O arteiro de sempre
Infelizmente não
dispomos de nenhuma foto deste ilusionista da palavra e dos gestos conhecido
como Moscôro, natural da cidade de Jardim do Seridó. É provável nunca haver
existido algum destes documentos gráficos, um instantâneo fortuito, por mais
rudimentar que fosse.
![]() |
Ariano é muito mais severo com os homens cultos - letrados |
Segundo o grande
mestre Ariano Suassuna essas figuras populares que se comportam de forma
ardilosa e escorregadia não merecem maiores censuras de nós homens letrados e
que, com certa contumácia, cometemos os maiores crimes. Estes homens nascidos
do âmago do povo, segundo ele, cometem alguns pecadilhos e descuidos como forma
de sobrevivência. Bastante diferente dos homens doutos que conscientemente se
locupletam com contumácia da pecúnia alheia, sabendo perfeitamente de todos os desdobramentos
deletério advindos destas condutas criminosas.
O grande Ariano adverte, todavia, que nada justifica uma conduta
inadequada, mas quando um homem destes – homem do povo – no seu viver em
constante apreensão em conseguir as condições basilares necessárias à sua
sobrevivência comete algum pequeno embuste, deveria ser levemente apenado ou
não existirem, nestes casos, pena alguma.
Concordo com o mestre.
![]() |
Ariano Suassuna - nova versão de "O pensador". |
Moscôro era um moreno
escuro, magro, “espilongado” talvez devido a uma dieta alimentar incerta, vivia
a dar pequenos golpes em alguns bodegueiros e pequenos comerciantes daquele
pequeno arruado. Alguns destes diziam, duvidando da sua esperteza: “eu quero
ver esse cabra sem futuro me enrolar... Tá, eu quer ver!...” No entanto, aos
poucos, o citado dissimulado foi engabelando a eles todos.
O empresário
rural Geraldo Dias costumava, nos seus vagares diários, passar pela mercearia
do amigo Cícero Henrique, mais conhecido por Ciço Pequeno, para trocar um
dedinho de prosa e degustar prazerosamente algumas bicadas de boa cachaça. Por
isto e por outras, gozava de grande prestígio naquela pequena urbe. Era um
homem confiável, de conduta ilibada.

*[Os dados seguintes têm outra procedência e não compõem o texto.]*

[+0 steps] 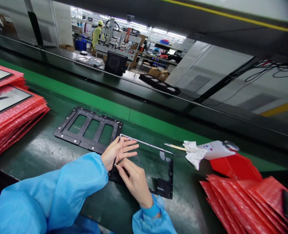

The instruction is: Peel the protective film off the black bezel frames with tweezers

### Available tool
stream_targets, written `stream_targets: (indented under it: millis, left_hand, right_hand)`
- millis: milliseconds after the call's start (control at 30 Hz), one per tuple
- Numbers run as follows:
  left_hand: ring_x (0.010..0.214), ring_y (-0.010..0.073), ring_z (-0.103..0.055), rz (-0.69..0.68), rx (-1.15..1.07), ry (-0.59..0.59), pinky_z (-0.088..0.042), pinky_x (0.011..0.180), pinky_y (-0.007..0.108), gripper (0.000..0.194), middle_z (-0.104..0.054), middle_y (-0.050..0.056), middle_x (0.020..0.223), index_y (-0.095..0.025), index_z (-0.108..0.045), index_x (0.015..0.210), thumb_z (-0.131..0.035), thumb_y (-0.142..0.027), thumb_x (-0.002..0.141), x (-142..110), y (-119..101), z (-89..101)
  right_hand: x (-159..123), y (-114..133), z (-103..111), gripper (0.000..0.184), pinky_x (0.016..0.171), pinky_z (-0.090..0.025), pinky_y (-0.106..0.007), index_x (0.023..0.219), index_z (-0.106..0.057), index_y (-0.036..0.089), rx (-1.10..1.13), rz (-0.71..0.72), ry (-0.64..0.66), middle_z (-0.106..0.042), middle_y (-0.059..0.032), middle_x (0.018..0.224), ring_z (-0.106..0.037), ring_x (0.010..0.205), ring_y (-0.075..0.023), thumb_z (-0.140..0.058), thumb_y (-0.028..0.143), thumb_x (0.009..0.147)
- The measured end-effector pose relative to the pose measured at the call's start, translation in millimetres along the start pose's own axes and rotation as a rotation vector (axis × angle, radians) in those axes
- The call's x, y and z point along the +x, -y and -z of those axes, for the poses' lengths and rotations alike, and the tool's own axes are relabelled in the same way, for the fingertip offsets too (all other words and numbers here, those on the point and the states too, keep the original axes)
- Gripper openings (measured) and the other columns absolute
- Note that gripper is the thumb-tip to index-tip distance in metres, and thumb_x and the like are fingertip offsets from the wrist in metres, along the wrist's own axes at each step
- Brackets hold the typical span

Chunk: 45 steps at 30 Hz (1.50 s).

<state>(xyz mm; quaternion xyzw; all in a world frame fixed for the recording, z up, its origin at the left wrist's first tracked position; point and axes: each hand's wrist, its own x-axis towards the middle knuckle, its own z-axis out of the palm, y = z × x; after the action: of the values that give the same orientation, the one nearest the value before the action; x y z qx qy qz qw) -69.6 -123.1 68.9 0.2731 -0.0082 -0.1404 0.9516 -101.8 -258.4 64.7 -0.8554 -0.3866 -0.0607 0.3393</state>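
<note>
A thin, dark rectangular frame (170,175), its upper edge shiny, lies tilted on the dark green table. My left hand (120,151) is at its upper left corner, fingers stretched out and spread, the palm against the left side. Just below, my right hand (135,178) pinches a tiny pale piece at the frame's left edge, too small to name. Behind my left hand lies a black plate with three window openings (81,130).
Red bubble-wrap pouches are piled at left (24,113) and right (246,201). A brush-like tool (176,147), a crumpled white tissue (194,154) and a white bottle (215,149) lie right of the frame. A raised ledge (139,97) runs behind; a person (96,35) stands far off.
</note>
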Motion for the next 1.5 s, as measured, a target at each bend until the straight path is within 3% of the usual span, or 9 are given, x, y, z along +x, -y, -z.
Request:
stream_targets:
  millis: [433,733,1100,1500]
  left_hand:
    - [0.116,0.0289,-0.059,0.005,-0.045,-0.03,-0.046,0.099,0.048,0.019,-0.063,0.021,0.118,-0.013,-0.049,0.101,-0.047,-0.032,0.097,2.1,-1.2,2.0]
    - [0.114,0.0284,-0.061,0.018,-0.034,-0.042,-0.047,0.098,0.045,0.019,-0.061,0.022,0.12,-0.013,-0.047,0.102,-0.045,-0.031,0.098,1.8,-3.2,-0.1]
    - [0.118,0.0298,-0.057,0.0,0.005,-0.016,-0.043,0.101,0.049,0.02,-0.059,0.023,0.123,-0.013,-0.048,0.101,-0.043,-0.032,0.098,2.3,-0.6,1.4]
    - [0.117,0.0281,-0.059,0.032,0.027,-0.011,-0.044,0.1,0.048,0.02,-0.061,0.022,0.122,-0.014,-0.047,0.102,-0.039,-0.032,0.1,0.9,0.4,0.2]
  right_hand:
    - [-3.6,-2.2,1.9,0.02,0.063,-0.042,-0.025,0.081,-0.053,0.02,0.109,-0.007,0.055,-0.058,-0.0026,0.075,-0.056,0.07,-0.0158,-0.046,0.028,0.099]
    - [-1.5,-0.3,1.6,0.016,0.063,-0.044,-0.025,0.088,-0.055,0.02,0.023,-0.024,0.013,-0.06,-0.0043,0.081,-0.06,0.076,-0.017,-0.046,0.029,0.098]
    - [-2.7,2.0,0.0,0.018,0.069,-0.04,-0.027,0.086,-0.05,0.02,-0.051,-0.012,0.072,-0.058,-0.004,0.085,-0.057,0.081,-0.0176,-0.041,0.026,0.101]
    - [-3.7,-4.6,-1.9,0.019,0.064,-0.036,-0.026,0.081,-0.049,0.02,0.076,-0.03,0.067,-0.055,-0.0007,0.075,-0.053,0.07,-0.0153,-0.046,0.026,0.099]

Certo dia, em conversa na citada mercearia,
ele comentou que viajaria tal dia ao Rio de Janeiro no intuído de visitar
alguns parentes que por lá residiam. Os ouvidos atentos de Moscoro captaram,
súbito, àquela mensagem, já imaginando como poderia lucrar com aquele
acontecimento. – “Viaja qui dia, cumpade Gerarrdo?” – perguntou, à toa, aquele
conhecido popular, como se quisesse somente puxar conversa. Quando obteve a resposta desejada,
augurou-lhe uma boa viagem, e guardou disfarçadamente aquela informação.
No dia da
viagem, o citado malandro passou pela casa de Geraldo e se informou de Dona
Rosita, sua mulher, se ele havia realmente viajado. Tudo limpo, o homem
viajou...
Estava Ciço Pequeno
na sua loja, atarefado no seu mister de bem servir, quando chegou Moscôro muito
esbaforido e triste porque “ cumpade Gerarrdo” não havia deixado nem os
mantimentos e nem o dinheiro para comprá-los. Como era que ele e os
companheiros iriam se manter, trabalhando na caieira que eles estavam queimando
lá no “Pau ferro”, sítio do conhecido Geraldo Dias? Assim não ia dar pra manter
o fogo aceso, não! – comentou. O
comerciante hesitou de início, mas enfim perguntou: Mascôro, é muita coisa o que
vocês precisam? “É não, cumpade Cíço, é
só três quilo de feijão, dois de farinha, três quilo de bulacha, quatro
rapadura, um de café, duas caixa de fosco e um lito de gás” (querosene) –
precisou, sem alardes, o conhecido embusteiro. De posse da mercadoria
acondicionada em um saco de tecido, ganhou, Moscôro, o “oco do mundo".
Passado
alguns dias que Geraldo Dias havia retornado do Rio, tendo voltado a sua rotina
diária dentro da qual, com sabemos, sempre visitava a loja do amigo Ciço
Pequeno, que, intimamente, estranhou o amigo não agradecer o obséquio dele de, na
sua ausência, haver fornecido aqueles gêneros de primeira necessitada e nem
falar em saldar àquela pequena dívida. Perdeu a paciência e cobrou a despesa
que Moscôro, em seu nome, havia contraído ao seu estabelecimento.
Cumpadre
Ciço, Moscôro não está trabalhando pra mim, não! Nem nunca trabalhou. Ora se eu
tenho serviço para um Cabra preguiçoso como Moscôro!... – Desabafou Geraldo e
soltou uma sonora gargalhada ao perceber que o amigo comerciante havia sido
vítima de mais “enrolada” daquele conhecido e manhoso encapetado.
Aquele
nêgo me paga! Ele que me aguarde!... – ralhou, o honrado Cícero Henrique,
indignado por ter sido envolvido por aquele trote fula.
Já
decorria algum tempo sem que Moscôro fosse avistado por aquelas bandas, até que,
finalmente Ciço Pequeno conseguiu dar uma sonora descompostura no evasivo e
fugidio farsante:
Você,
cabra-de-pêia, não tem vergonha de me comprar fiado usando nome e a confiança
outros? Seu velhaco safado!... E agora, o que é que você tem para me dizer, seu
merda?... – indagou possesso, o ludibriado comerciante.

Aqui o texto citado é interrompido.